◆ REQUIRED WORK ◆
Where the string "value" appears in a line of the data, show that line.

◆ DATA SEGMENT ◆
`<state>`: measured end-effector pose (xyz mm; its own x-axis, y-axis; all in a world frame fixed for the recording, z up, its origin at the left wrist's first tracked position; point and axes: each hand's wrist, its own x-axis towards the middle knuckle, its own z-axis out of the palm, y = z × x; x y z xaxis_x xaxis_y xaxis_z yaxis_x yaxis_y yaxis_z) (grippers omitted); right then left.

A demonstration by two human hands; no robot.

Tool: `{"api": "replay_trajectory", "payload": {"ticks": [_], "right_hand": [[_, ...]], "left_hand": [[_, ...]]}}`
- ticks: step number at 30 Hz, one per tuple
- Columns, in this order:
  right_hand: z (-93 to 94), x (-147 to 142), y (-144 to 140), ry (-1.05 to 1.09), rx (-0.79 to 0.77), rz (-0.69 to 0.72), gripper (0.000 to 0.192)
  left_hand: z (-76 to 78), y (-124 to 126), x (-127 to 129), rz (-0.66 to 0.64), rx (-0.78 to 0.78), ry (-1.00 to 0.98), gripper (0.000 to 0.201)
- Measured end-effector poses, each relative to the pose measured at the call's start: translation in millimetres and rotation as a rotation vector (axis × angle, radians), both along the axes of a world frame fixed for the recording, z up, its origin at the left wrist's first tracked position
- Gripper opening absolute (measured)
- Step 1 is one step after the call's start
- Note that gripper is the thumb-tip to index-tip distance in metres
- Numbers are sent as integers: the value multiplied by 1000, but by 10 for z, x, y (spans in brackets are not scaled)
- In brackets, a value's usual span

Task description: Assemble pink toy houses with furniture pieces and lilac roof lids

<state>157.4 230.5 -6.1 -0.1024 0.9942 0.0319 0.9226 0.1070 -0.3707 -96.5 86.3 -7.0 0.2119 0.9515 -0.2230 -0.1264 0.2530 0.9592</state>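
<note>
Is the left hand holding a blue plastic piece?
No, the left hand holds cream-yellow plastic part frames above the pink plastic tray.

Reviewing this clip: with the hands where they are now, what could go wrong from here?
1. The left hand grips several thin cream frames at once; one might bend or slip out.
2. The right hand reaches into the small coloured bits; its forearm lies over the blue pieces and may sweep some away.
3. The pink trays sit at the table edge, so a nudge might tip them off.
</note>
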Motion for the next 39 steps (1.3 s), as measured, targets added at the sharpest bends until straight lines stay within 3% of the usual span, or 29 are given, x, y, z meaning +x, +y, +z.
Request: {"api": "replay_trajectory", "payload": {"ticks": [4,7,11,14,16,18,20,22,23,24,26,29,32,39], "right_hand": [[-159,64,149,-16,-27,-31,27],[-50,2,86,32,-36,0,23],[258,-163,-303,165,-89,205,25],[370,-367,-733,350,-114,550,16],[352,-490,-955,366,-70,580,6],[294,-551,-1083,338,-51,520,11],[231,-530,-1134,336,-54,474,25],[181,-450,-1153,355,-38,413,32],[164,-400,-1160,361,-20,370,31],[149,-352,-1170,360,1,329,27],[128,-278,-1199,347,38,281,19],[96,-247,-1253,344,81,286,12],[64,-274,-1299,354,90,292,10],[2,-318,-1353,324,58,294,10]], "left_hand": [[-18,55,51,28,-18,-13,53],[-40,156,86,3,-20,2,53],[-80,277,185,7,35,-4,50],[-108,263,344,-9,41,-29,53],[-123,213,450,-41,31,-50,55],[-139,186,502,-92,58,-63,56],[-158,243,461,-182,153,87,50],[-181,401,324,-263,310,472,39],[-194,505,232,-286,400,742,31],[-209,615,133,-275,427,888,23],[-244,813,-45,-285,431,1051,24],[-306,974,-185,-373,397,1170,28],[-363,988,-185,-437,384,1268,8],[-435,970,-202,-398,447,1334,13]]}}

◆ SOLUTION BELOW ◆
- Numbers are sent as integers: the value multiplied by 1000, but by 10 for z, x, y (spans in brackets are not scaled)
- In brackets, a value's usual span

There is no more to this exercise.